Ihr Arm lag auf der heruntergefahrenen Fensterscheibe, während ihr schwarzes Haar im Wind wehte. Mir gefiel es nicht, wie ihr Anblick mich all meine Unsicherheiten vergessen ließ. Alles außer die Verzweiflung.

"Wieso haben sie dann nichts getan, als du deinen Bruder angerufen hast?" Sofort packte sie das Lenkrad mit beiden Händen. Ihre Wangen verloren unmittelbar an Farbe, während sie komplett versteift da saß. Das war eine Frage, die ich nicht hätte stellen dürfen. Das war eine Frage, für die ich mich mehr als nur schämte.

"Keine Ahnung, vielleicht stecken alle unter eine Decke. Die CIA tötet, das FBI schiebt die Morde anderen Mördern unter, die CSI erfindet irgendwelche Spuren und die NSA hilft dabei uns aufzuspüren." Zuckte sie mit den Schultern und wollte es wie ein Witz klingen lassen, da es wie eine reine Verschwörungstheorie klang, aber mit jedem Wort das Cory sprach, überzeugte sie mich nur noch mehr davon.

Ich saß einfach nur da, beobachtet ihre angestrengte Miene und zweifelte an der Menschheit. "Und was tun wir nun? Einfach nur sinnlos durch die Gegend fahren?" Unbeabsichtigt schlich sich Wut in meine Stimme, aber das war nicht schlimm, denn ich war wütend.

Ich war wütend über diese ganze Situation, ihre Geheimnistuerei, wenn es um die verdammten Orte ging, zu denen sie mich brachte und ich war wütend über den Fakt, dass sich langsam mein Herz an sie verlor.

Auch wenn sie mir ganz subtil mitteilte, dass sie kein Interesse an Männern besaß, gab mir das nicht die Sicherheit zu wissen, dass sie auch etwas für mich empfand. Und selbst wenn, jeder unserer Momente hätte in nur einem Atemzug vorbei sein können. Ich hätte Cory verlieren können.

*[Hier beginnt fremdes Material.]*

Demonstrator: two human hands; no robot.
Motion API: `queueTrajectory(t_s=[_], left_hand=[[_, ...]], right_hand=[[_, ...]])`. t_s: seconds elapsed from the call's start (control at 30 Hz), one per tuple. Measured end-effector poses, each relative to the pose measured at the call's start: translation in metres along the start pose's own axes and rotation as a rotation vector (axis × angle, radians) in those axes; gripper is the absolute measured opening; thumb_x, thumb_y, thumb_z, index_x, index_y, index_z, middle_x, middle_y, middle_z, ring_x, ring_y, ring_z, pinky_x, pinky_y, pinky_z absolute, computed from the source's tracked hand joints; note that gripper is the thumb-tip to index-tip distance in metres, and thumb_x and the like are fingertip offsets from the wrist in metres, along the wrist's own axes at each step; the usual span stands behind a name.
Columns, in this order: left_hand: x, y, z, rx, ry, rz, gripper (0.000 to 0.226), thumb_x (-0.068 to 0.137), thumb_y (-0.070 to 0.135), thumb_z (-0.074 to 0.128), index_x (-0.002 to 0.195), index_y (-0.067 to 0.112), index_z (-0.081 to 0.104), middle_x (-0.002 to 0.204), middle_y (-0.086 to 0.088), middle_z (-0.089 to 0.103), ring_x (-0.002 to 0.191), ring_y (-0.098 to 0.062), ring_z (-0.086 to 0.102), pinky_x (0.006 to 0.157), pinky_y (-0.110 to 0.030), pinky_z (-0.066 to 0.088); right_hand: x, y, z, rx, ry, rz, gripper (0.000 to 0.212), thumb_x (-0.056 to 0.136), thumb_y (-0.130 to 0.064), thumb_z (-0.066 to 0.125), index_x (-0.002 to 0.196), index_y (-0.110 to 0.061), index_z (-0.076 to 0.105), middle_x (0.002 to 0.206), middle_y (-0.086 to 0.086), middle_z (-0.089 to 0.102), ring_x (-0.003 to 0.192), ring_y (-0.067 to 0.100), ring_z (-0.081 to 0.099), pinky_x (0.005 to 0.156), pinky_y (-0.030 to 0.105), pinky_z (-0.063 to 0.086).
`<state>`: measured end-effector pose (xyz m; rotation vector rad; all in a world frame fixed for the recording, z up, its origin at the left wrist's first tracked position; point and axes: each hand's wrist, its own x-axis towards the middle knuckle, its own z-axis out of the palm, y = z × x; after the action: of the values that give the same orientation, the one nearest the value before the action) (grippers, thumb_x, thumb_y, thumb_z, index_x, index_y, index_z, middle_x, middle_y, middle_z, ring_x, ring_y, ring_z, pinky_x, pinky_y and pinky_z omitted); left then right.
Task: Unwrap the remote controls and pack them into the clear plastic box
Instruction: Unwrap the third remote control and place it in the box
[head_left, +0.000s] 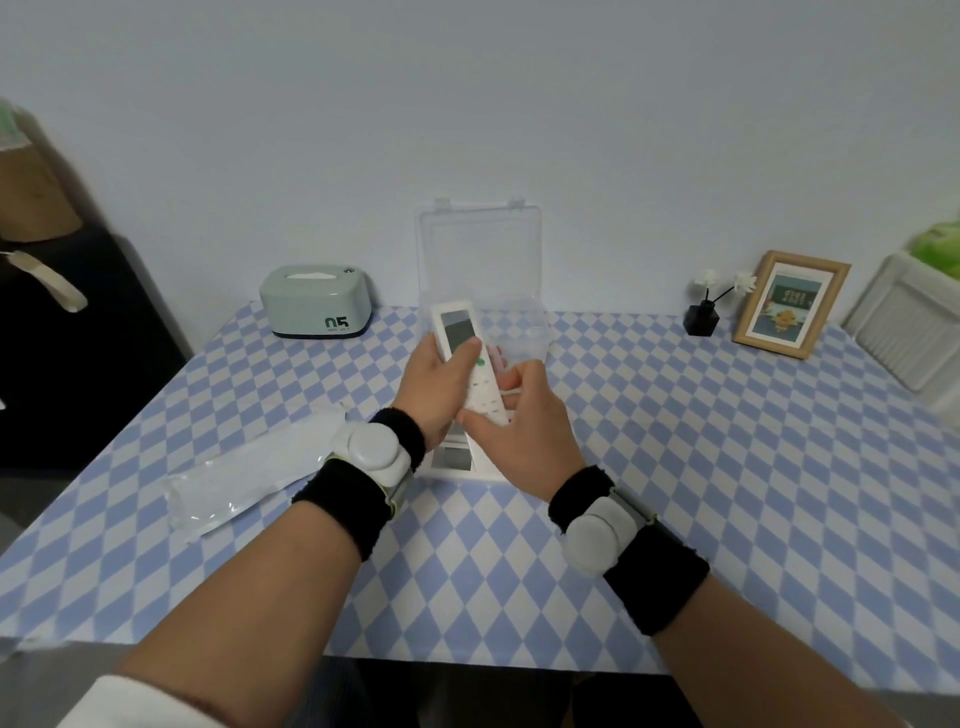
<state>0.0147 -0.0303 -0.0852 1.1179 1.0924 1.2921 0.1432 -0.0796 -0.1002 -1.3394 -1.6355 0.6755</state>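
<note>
I hold a white remote control (470, 358) with a grey screen above the table, its screen end pointing away from me. My left hand (439, 387) grips its left side, thumb near the green button. My right hand (519, 431) grips its lower end from the right. Under my hands lies a second white remote (457, 460), partly hidden. The clear plastic box (524, 332) stands just behind, its lid (480, 249) upright against the wall. An empty clear wrapper (254, 467) lies on the table to the left.
A mint-green tissue box (316, 301) sits at the back left. A small black vase with white flowers (702, 317) and a wooden picture frame (789, 304) stand at the back right. A white slatted crate (914, 327) is at the far right. The checked tablecloth (675, 467) covers the table.
</note>
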Motion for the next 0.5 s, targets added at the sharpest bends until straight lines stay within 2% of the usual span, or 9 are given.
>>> queueTrajectory(t_s=[0.13,0.23,0.3,0.4,0.5], left_hand=[[0.003,0.005,-0.007,-0.156,0.105,-0.054,0.024,0.105,0.01,0.048,0.112,-0.007,0.062,0.099,-0.024,0.07,0.086,-0.024,0.077,0.076,-0.042,0.065],[0.004,0.004,-0.008,-0.093,0.155,-0.009,0.02,0.104,0.009,0.047,0.098,0.001,0.064,0.084,-0.012,0.074,0.08,-0.022,0.077,0.083,-0.051,0.063],[0.006,0.003,-0.011,-0.09,0.218,0.013,0.019,0.104,0.009,0.047,0.096,0.004,0.063,0.078,-0.006,0.074,0.074,-0.02,0.076,0.082,-0.054,0.063],[0.007,0.002,-0.015,-0.08,0.294,0.009,0.023,0.102,0.01,0.048,0.115,-0.007,0.056,0.092,-0.015,0.073,0.076,-0.023,0.077,0.073,-0.048,0.065],[0.009,0.003,-0.015,-0.109,0.319,-0.01,0.036,0.101,0.01,0.049,0.129,-0.013,0.049,0.11,-0.029,0.072,0.08,-0.03,0.076,0.068,-0.042,0.063]], right_hand=[[-0.002,0.009,-0.01,-0.041,-0.278,0.088,0.072,0.07,-0.042,0.088,0.115,-0.019,0.037,0.11,-0.004,0.064,0.096,0.009,0.067,0.074,0.032,0.061],[-0.004,0.011,-0.015,-0.116,-0.433,0.108,0.072,0.071,-0.041,0.088,0.125,-0.021,0.045,0.118,-0.009,0.065,0.103,0.004,0.063,0.085,0.027,0.058],[-0.003,0.01,-0.016,-0.238,-0.449,0.045,0.059,0.078,-0.036,0.084,0.126,-0.02,0.055,0.117,-0.007,0.068,0.101,0.007,0.065,0.085,0.026,0.055],[0.001,0.005,-0.017,-0.367,-0.403,-0.039,0.025,0.091,-0.031,0.071,0.107,-0.012,0.071,0.103,-0.001,0.075,0.089,0.015,0.068,0.076,0.029,0.055],[0.002,0.005,-0.017,-0.45,-0.389,-0.109,0.029,0.098,-0.026,0.062,0.087,-0.001,0.07,0.08,0.001,0.067,0.075,0.021,0.059,0.067,0.031,0.044]])
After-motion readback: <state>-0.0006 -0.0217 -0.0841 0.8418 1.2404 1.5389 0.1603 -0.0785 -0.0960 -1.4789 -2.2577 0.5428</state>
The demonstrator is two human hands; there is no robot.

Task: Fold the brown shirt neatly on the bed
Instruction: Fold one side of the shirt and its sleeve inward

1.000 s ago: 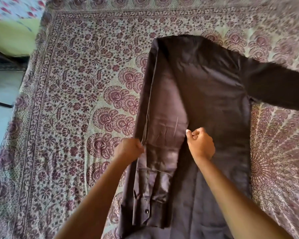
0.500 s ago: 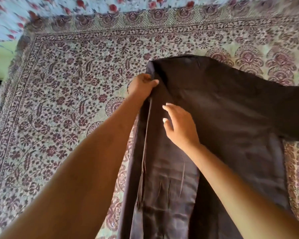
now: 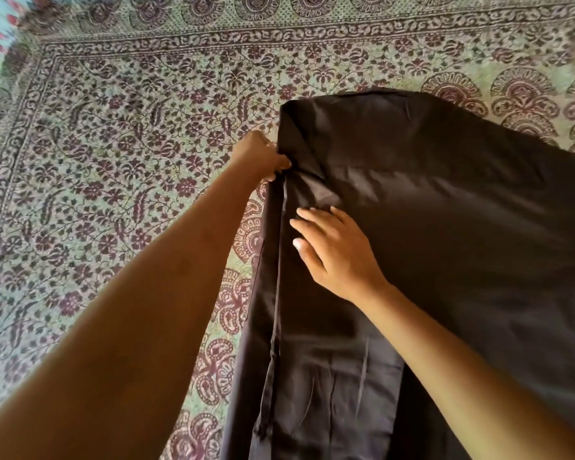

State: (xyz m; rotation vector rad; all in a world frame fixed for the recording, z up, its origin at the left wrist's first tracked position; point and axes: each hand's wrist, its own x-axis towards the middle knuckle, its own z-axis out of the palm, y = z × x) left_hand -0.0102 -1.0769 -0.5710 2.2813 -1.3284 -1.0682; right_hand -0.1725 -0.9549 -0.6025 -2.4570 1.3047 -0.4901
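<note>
- The brown shirt lies flat on the bed, right of the middle, with its shoulder end toward the far edge. Its left side is already folded in, and the sleeve runs down the folded panel toward the near edge.
- The left hand pinches the folded edge just below the shoulder corner. A second ago it sat lower, halfway down that edge.
- The right hand was clenched on the sleeve a second ago. Now it is opened out, fingers spread flat on the panel just beside the fold line.
- Both hands have travelled up the fold toward the far edge, which looks like squaring and smoothing the crease at its top end.
- The shirt's right side runs out of view and appears unfolded, so roughly half the folding remains.
- The floral bedspread lies smooth under the shirt.
</note>
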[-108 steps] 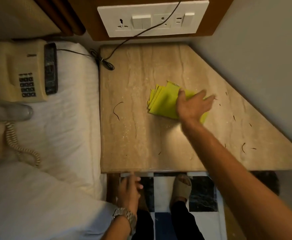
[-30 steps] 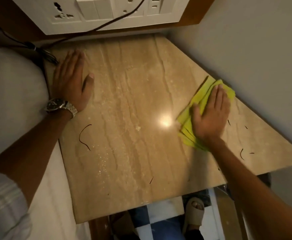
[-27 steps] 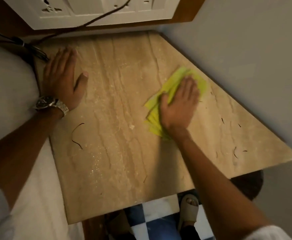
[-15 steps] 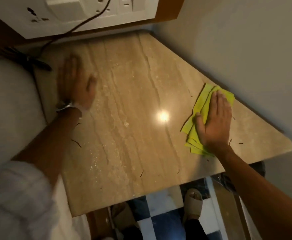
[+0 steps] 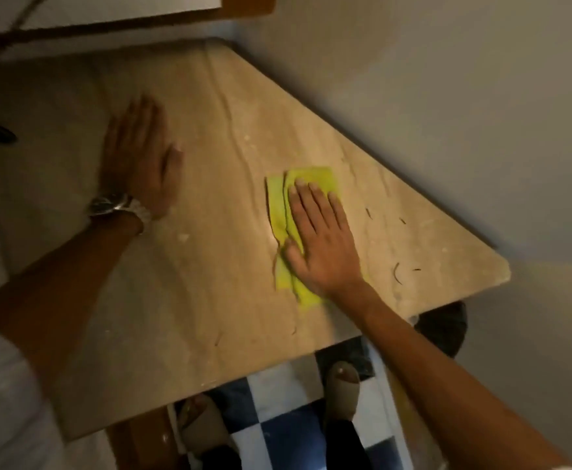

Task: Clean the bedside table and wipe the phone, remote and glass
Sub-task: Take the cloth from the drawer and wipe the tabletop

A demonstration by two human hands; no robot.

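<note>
Left hand (image 5: 138, 157) flat on the far-left part of the bedside table (image 5: 209, 300), fingers straight and together, bracing. Right of centre, folded yellow cloth (image 5: 279, 205) pinned under right hand (image 5: 321, 242), fingers straight, slightly spread, pressing. Step in hand: wiping this surface. Next, probably: sweeping right over dark strands (image 5: 396, 273) near the right edge; phone, remote, glass out of view

No legible text, labels or numbers; watch (image 5: 108, 203) dial too blurred to read
</note>
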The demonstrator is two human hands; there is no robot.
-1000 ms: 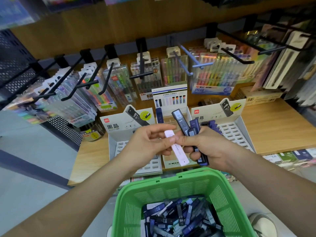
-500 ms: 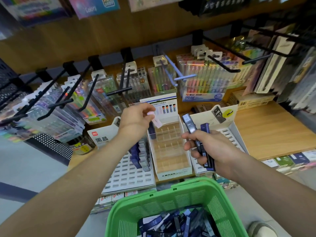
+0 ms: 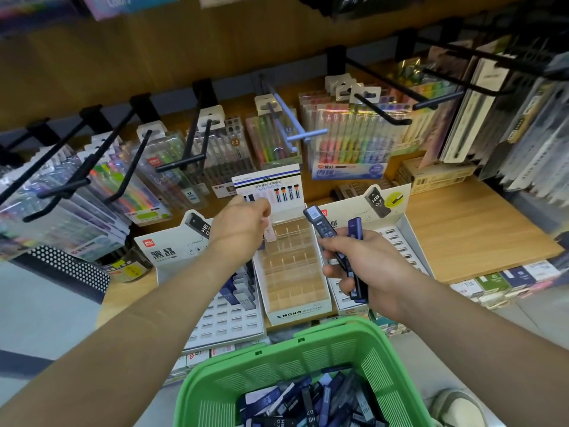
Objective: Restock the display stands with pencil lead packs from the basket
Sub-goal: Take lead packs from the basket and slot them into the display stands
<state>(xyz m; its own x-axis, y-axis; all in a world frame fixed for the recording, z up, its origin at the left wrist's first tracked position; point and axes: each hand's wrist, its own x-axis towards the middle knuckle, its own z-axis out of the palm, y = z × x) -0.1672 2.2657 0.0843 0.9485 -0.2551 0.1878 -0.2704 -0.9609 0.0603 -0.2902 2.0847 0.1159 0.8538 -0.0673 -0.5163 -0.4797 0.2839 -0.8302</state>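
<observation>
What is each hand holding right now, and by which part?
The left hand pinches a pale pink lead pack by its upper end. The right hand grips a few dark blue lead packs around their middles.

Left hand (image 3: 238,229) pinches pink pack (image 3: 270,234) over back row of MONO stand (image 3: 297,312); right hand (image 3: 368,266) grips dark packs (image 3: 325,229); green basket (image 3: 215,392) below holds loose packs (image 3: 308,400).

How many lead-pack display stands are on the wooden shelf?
3, side by side: left white stand, clear middle stand, right white stand behind the right hand gripping lead packs. No others visible.
</observation>
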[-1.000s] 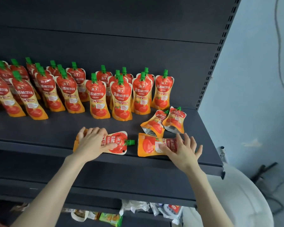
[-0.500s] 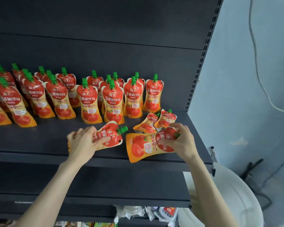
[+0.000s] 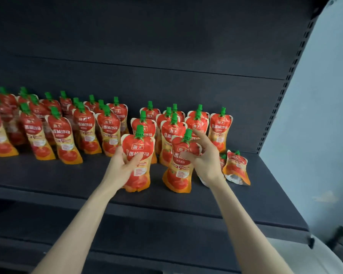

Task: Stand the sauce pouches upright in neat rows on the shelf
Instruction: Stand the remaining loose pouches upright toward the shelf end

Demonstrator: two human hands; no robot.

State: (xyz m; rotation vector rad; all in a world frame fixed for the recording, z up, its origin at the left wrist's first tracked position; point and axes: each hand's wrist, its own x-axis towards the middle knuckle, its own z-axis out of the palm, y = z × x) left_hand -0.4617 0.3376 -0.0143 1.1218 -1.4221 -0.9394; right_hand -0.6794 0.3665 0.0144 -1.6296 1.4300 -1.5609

Lieber verheimlichte ich meine Gefühle und freundete mich mit dem Gedanken an, dass es vielleicht jemand anderen in ihrem Leben hätte geben können, wenn all das vorbei wäre, anstelle mein Herz von ihr gebrochen in meinen Händen zu halten. Ich wollte mir auch nicht vorstellen, dass sie vielleicht das selbe für mich empfand, nur um sie am Ende zu verlieren.

Vielleicht fürchtete ich mich auch einfach nur alles falsch verstanden zu haben, denn im Endeffekt wollte ich nicht noch einmal so eine Situation wie mit Jane erleben. Ich wollte mich und mein Herz einfach nur schützen.

"Nichts ist sinnlos, Cass. Ich habe einen Plan." Meinte Cory, auch wenn sie zum Ende hin immer leiser wurde. "Warum sagst du mir dann nie etwas?" Ihre Hände festigten sich um das Lenkrad, Unwohlsein überkam sie.

Aber anstelle mir zu antworten, schwieg sie einfach und ignoriert meine Existenz. Nichts tat so sehr weh, wie ihren meidenen Blick.